Chioggia Capitale della Cultura, adesso la città ci crede

Dopo che Chioggia è stata inserita tra le dieci città finaliste per diventare Capitale Italiana della Cultura 2024, si sprecano gli attestati di stima e, soprattutto, le congratulazione per il lavoro svolto dal comitato promotore capitanato da Pino Penzo e non solo. La città, prima piuttosto scettica e, se vogliamo anche un po’ fredda, adesso ci crede, quel progetto sembrava impossibile non è più un’utopia. Già scardinare più di dieci località, tra cui la temibilissima Asolo, nella selezione per entrare tra le prime dieci è stata un’impresa non da poco, ora però si sente nell’aria quell’odore di buona sensazione tanto da far dire: “Non succede, ma se succede…”

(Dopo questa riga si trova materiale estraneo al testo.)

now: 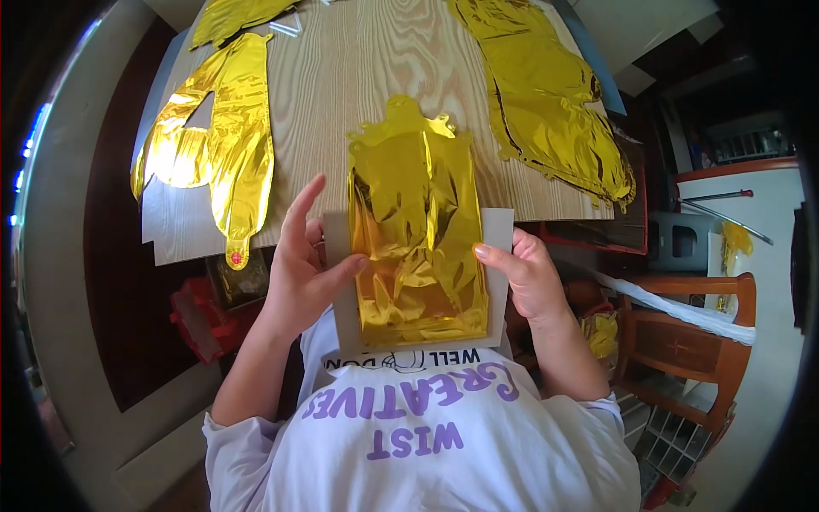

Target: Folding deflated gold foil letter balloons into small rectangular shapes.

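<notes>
While both hands held the load above the lap, a folded gold foil piece point(418, 256) lay on a grey card point(345, 314), its tabbed end extending past the card toward the surface point(324, 102). Left hand point(311, 260): clamped on the card's left side, thumb over the foil edge, index finger raised. Right hand point(531, 271): clamped on the opposite side, thumb at the foil's edge. Further gold foil lay on the surface, left point(243, 128) and right point(554, 111).
</notes>
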Action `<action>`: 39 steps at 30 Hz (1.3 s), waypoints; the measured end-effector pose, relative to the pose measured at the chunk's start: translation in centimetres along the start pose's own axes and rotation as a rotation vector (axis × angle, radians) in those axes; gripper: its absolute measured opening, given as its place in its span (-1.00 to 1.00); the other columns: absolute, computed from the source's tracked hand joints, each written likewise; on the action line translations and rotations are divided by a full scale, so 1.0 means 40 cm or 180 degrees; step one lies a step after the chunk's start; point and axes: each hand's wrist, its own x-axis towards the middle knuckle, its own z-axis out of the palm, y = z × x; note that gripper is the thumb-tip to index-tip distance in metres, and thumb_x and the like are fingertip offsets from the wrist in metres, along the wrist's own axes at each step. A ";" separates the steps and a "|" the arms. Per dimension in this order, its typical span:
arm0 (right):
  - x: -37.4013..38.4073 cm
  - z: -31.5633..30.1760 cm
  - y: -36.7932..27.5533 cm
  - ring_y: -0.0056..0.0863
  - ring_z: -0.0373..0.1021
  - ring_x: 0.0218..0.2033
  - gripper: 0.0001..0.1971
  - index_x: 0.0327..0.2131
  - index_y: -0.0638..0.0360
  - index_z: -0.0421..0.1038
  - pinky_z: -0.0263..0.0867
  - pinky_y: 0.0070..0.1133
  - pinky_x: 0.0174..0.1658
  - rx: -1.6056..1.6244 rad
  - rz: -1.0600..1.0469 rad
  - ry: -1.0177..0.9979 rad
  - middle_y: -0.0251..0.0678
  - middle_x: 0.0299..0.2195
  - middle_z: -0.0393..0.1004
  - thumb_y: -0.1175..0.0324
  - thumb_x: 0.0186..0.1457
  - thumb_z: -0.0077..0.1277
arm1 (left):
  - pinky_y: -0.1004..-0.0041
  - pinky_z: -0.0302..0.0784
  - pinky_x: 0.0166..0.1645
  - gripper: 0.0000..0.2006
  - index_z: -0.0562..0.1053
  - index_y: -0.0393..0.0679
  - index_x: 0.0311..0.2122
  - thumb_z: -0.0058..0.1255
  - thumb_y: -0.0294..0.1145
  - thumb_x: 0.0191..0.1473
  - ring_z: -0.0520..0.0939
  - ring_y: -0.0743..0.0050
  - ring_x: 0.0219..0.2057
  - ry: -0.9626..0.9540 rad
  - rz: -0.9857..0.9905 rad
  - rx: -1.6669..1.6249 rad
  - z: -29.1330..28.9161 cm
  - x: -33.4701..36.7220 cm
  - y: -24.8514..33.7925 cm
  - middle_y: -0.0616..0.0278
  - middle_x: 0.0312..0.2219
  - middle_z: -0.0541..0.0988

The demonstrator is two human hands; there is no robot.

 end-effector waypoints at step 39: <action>0.015 0.041 -0.059 -0.70 0.50 -0.19 -0.83 -0.13 0.25 0.58 0.37 -0.66 -0.04 -0.0330 -0.0277 -0.0445 -0.41 -0.23 0.64 0.44 0.29 0.03 | 0.66 0.44 -0.39 -0.89 0.53 -0.22 -0.30 0.25 -0.45 0.16 0.54 0.82 -0.47 -0.0105 -0.1014 -0.0225 -0.062 -0.003 0.036 0.42 -0.45 0.60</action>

Sono soprattutto le categorie economiche cittadine a far sentire la propria voce. In primis le categorie turistiche. “Un ringraziamento a chi ci ha creduto fin dall’inizio – commenta il presidente del Gebis, Gianni Boscolo Moretto -, penso al comitato promotore e a tutte le categorie che hanno sposato l’iniziativa, alla commissione ministeriale che ha colto i valori culturali del nostro territorio, che non si traducono solo in monumenti storici, ma che abbracciano un ambito molto più vasto che va dalla pesca al turismo. Ora bisogna rimanere concentrati e aspettare il verdetto finale che, a prescindere dal risultato , creerà un’eco importante per tutto il territorio anche nei prossimi anni”.

Il presidente di Ascom, Alessandro Da Re, vive l’evento come di una occasione da non perdere. “Abbiamo fatto 90 ora facciamo 100 prendendoci il titolo. Qualsiasi sia il verdetto finale dobbiamo sfruttare al massimo questa opportunità e il grande volano che si creerà in città. Un applauso va al comitato promotore che ha lavorato con enorme convinzione coinvolgendo tutta la città”.

Complimenti arrivano al comitato promotore anche da Cisa Camping, con il presidente Leonardo Ranieri. “Questo risultato è un motivo d’orgoglio, speriamo nel titolo, ma comunque è un’occasione utile per tirare una linea e ripartire da questo progetto che può essere la leva decisiva per superare i limiti del turismo prettamente balneare e mostrare al mondo, come ci insegna in questi giorni il New York Times, che ci sono cento motivi per venire a Chioggia tutto l’anno. Ora mostriamoci pronte con le infrastrutture, i parcheggi, gli eventi per far capire che dietro la spiaggia esiste un centro storico da poter visitare sempre, come dimostrano le lunghe code di queste domeniche di sole in pieno inverno. Dobbiamo costruire, tassello dopo tassello, un’offerta strutturata che abbini la parte balneare a quella storica”.

Soddisfatto della candidatura anche il direttore del Mercato Ittico, Emanuele Mazzaro. “Abbiamo sempre creduto che Chioggia avesse le carte in regola per ambire a obiettivi di rango nazionale ed internazionale, grazie alle bellezze artistiche, alla posizione strategica, alla sua storia, tutte peculiarità da salvaguardare e valorizzare con una attenta opera di marketing territoriale e la creazione di network collegati, sfruttando poi al massimo come leva la sua grande offerta gastronomica, che ha nel pescato di laguna e del mare Adriatico i suoi punti di forza, sempre più apprezzati da un pubblico attento alle tradizioni del territorio”.